Saúde

Covid-19: Dados indicam fim da pandemia em um mês, com exceção de países como o Brasil

Sites de instituições de referência, como a Universidade Johns Hopkins e Worldometers mostram claramente a tendência mundial de diminuição dos casos de pneumonia ligados à Covid-19 e das mortes decorrentes do coronavírus. As informações são do Portal UOL.

No Brasil, onde o combate é menos forte, a situação ainda pode continuar por alguns meses

Conforme o site, especialistas acreditam que, caso não haja um forte avanço, a pandemia pode terminar em um mês. Na quarta-feira (20), a Organização Mundial da Saúde (OMS) anunciou que as contaminações tinham ultrapassado 5 milhões de casos no mundo. Esse aumento se deve a um número recorde de novos casos em quatro países: Brasil, Rússia, Arábia Saudita e Estados Unidos.

A última atualização realizada nessa sexta, 22, pelo Ministério da Saúde, mostrou que o Brasil teve 20.803 novos registros de Covid-19 em 24 horas, com o total de casos chegando a 330.890. O País contabiliza também 21.048 óbitos pela doença.

Propagação do vírus diminui

Por outro lado, nos Estados Unidos os casos aumentaram em 1,2%, na Alemanha em 0,3% e na França, Itália e Espanha em 0,25%. O portal do jornal econômico Les Echos lembra que na Suíça os casos evoluíram em apenas 0,05% por dia desde o início de maio. As exceções na Europa ficam por conta da Bélgica (0,6%) e Reino Unido (1,2%).

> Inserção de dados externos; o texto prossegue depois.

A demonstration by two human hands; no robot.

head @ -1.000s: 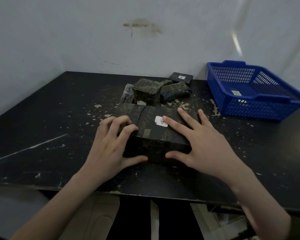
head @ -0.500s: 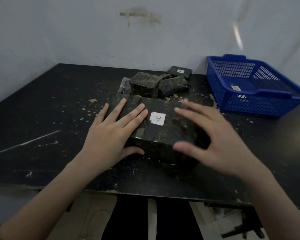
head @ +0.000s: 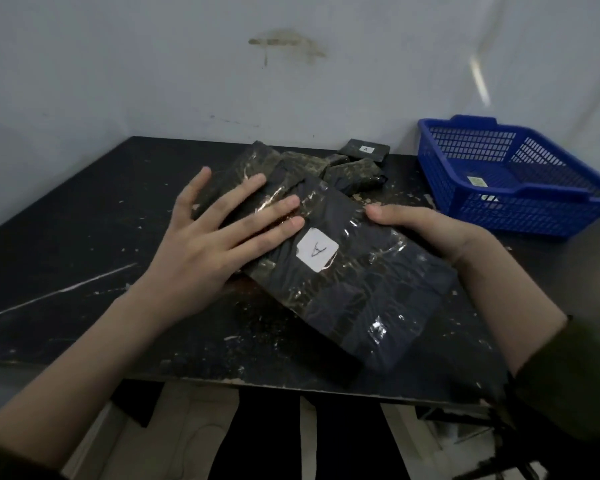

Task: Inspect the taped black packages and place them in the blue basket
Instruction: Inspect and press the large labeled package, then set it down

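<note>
One blue basket [head: 520,181] is seen at the right of the surface [head: 66,244], with only a small label on its floor. A large taped black package [head: 347,282] with a white label [head: 317,250] is held tilted above the near edge. The left hand [head: 219,237] is laid flat on it with fingers spread; the right hand [head: 430,230] is clasped round its far side, its fingers hidden underneath. Further wrapped packages [head: 347,171] are heaped behind, partly covered. The dark surface is chipped, and pale walls are met in a corner.
</note>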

Os Estados Unidos têm o maior número de infectados no mundo (Foto: Agencia Brasil)

O professor Jean-François Toussaint, que leciona Fisiologia na Universidade de Paris, é otimista em relação ao fim da pandemia. Em entrevista nesta sexta-feira, 22, à France Info, ele lembra que a propagação do vírus na França teve queda de 95% em relação ao pico da crise, entre fim de março e começo de abril. “O risco não desapareceu, mas é bem menor”, disse o médico.

Toussaint criticou a decisão do governo francês em proibir o acesso às praias durante a fase de isolamento social. “São os locais onde há menos chance de contaminação”, ele declarou, lembrando que “em espaços abertos, o ar pode circular e se renovar mais facilmente”.

Países como França e Itália já estão retornando à normalidade (Foto: DW).

O especialista citou ainda vários indícios que apoiam a tese do fim da pandemia. “As doenças atualmente decorrentes da Covid-19 são raramente graves. Na Europa e no mundo, a mortalidade diminuiu em 50% em relação ao pico de 16 de abril.

A doença recuou e até mesmo sumiu em 50 regiões do mundo”. “Há exemplos como a Nova Zelândia, que há três semanas não tem nenhum caso de contaminação ou morte. Se a França seguir essa tendência, a epidemia vai acabar”, afirma.